Source material —

■ ■ ■

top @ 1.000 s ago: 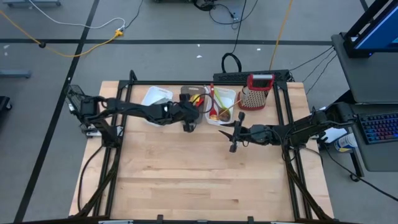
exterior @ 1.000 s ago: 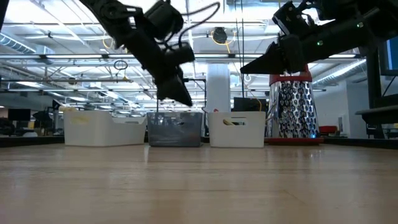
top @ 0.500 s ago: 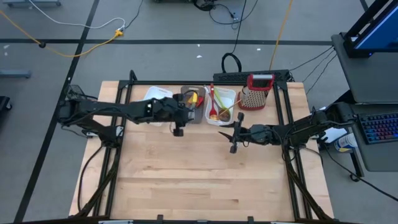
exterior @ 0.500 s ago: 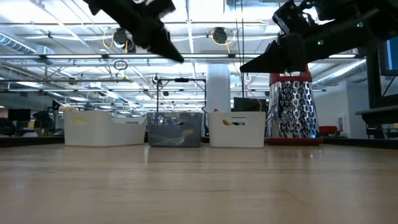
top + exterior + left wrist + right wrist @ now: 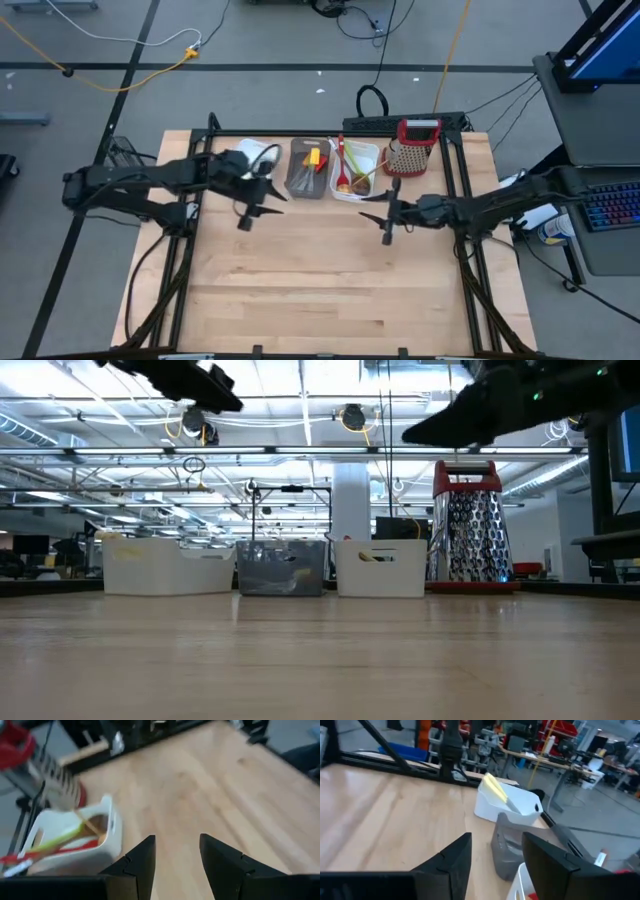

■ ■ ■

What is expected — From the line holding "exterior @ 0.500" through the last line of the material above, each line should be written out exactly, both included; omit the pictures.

Result of the exercise —
exterior @ 0.500 s ago: 
top + exterior + left wrist + right wrist @ now: 

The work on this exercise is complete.